(Records excerpted from a collection)
----------------------------------------

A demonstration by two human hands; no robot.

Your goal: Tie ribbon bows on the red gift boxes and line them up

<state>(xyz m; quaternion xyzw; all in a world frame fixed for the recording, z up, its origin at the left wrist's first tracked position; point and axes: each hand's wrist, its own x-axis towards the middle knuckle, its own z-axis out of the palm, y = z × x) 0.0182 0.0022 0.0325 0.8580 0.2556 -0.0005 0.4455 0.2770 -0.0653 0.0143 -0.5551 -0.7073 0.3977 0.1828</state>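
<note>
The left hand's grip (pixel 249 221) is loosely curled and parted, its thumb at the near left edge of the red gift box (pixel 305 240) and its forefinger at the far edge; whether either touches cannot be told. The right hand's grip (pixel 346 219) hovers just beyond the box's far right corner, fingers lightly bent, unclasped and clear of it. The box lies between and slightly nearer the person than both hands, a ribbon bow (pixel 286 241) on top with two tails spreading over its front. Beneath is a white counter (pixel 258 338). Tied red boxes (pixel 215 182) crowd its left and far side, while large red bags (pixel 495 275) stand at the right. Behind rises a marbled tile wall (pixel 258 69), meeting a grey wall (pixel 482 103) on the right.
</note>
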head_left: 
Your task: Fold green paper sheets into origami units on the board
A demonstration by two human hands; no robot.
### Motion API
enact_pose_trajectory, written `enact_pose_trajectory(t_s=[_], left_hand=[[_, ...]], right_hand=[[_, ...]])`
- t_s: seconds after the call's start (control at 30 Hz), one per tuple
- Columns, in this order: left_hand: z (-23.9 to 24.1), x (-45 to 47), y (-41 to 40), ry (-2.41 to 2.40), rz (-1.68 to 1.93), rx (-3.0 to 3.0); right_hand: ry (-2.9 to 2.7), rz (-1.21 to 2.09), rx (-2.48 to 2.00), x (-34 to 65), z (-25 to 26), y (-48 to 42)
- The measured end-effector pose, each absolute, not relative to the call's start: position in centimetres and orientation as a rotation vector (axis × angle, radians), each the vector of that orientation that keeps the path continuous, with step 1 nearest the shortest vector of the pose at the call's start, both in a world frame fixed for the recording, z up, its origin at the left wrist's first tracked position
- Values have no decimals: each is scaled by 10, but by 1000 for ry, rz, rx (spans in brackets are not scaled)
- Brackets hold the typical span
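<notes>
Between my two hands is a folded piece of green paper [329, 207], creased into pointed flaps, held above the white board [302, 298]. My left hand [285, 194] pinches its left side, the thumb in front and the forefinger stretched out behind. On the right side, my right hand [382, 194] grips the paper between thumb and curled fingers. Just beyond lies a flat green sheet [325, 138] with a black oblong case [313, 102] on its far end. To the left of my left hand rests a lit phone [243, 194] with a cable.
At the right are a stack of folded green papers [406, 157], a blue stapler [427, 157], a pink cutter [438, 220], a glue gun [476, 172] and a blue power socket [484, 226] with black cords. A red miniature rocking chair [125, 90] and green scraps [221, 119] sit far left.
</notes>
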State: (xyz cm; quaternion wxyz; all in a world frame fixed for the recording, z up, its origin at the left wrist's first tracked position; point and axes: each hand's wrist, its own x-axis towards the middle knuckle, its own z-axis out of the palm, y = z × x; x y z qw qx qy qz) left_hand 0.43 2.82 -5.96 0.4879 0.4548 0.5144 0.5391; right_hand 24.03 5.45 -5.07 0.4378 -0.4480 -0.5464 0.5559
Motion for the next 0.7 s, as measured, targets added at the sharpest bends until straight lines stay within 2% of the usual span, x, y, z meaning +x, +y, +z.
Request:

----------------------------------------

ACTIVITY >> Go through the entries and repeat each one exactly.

ANSWER AREA >>
A demonstration by two human hands; no robot.

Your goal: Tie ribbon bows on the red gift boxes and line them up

<state>(xyz m; quaternion xyzw; all in a world frame fixed for the recording, z up, its origin at the left wrist's first tracked position; point and axes: each hand's wrist, its own x-axis towards the middle knuckle, its own z-axis out of the palm, y = z × x) 0.0182 0.0022 0.0325 0.8580 0.2556 -0.0005 0.4455 0.2770 -0.0653 0.0143 -0.5551 -0.7073 0.3977 0.1828</state>
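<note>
The left hand's grip (pixel 249 221) is loosely curled and parted, its thumb at the near left edge of the red gift box (pixel 305 240) and its forefinger at the far edge; whether either touches cannot be told. The right hand's grip (pixel 346 219) hovers just beyond the box's far right corner, fingers lightly bent, unclasped and clear of it. The box lies between and slightly nearer the person than both hands, a ribbon bow (pixel 286 241) on top with two tails spreading over its front. Beneath is a white counter (pixel 258 338). Tied red boxes (pixel 215 182) crowd its left and far side, while large red bags (pixel 495 275) stand at the right. Behind rises a marbled tile wall (pixel 258 69), meeting a grey wall (pixel 482 103) on the right.
</note>
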head_left: 
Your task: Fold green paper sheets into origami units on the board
A demonstration by two human hands; no robot.
### Motion API
enact_pose_trajectory, written `enact_pose_trajectory(t_s=[_], left_hand=[[_, ...]], right_hand=[[_, ...]])`
- t_s: seconds after the call's start (control at 30 Hz), one per tuple
- Columns, in this order: left_hand: z (-23.9 to 24.1), x (-45 to 47), y (-41 to 40), ry (-2.41 to 2.40), rz (-1.68 to 1.93), rx (-3.0 to 3.0); right_hand: ry (-2.9 to 2.7), rz (-1.21 to 2.09), rx (-2.48 to 2.00), x (-34 to 65), z (-25 to 26), y (-48 to 42)
- The measured end-effector pose, each absolute, not relative to the call's start: position in centimetres and orientation as a rotation vector (axis × angle, radians), each the vector of that orientation that keeps the path continuous, with step 1 nearest the shortest vector of the pose at the call's start, both in a world frame fixed for the recording, z up, its origin at the left wrist's first tracked position
- Values have no decimals: each is scaled by 10, but by 1000 for ry, rz, rx (spans in brackets are not scaled)
- Brackets hold the typical span
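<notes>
Between my two hands is a folded piece of green paper [329, 207], creased into pointed flaps, held above the white board [302, 298]. My left hand [285, 194] pinches its left side, the thumb in front and the forefinger stretched out behind. On the right side, my right hand [382, 194] grips the paper between thumb and curled fingers. Just beyond lies a flat green sheet [325, 138] with a black oblong case [313, 102] on its far end. To the left of my left hand rests a lit phone [243, 194] with a cable.
At the right are a stack of folded green papers [406, 157], a blue stapler [427, 157], a pink cutter [438, 220], a glue gun [476, 172] and a blue power socket [484, 226] with black cords. A red miniature rocking chair [125, 90] and green scraps [221, 119] sit far left.
</notes>
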State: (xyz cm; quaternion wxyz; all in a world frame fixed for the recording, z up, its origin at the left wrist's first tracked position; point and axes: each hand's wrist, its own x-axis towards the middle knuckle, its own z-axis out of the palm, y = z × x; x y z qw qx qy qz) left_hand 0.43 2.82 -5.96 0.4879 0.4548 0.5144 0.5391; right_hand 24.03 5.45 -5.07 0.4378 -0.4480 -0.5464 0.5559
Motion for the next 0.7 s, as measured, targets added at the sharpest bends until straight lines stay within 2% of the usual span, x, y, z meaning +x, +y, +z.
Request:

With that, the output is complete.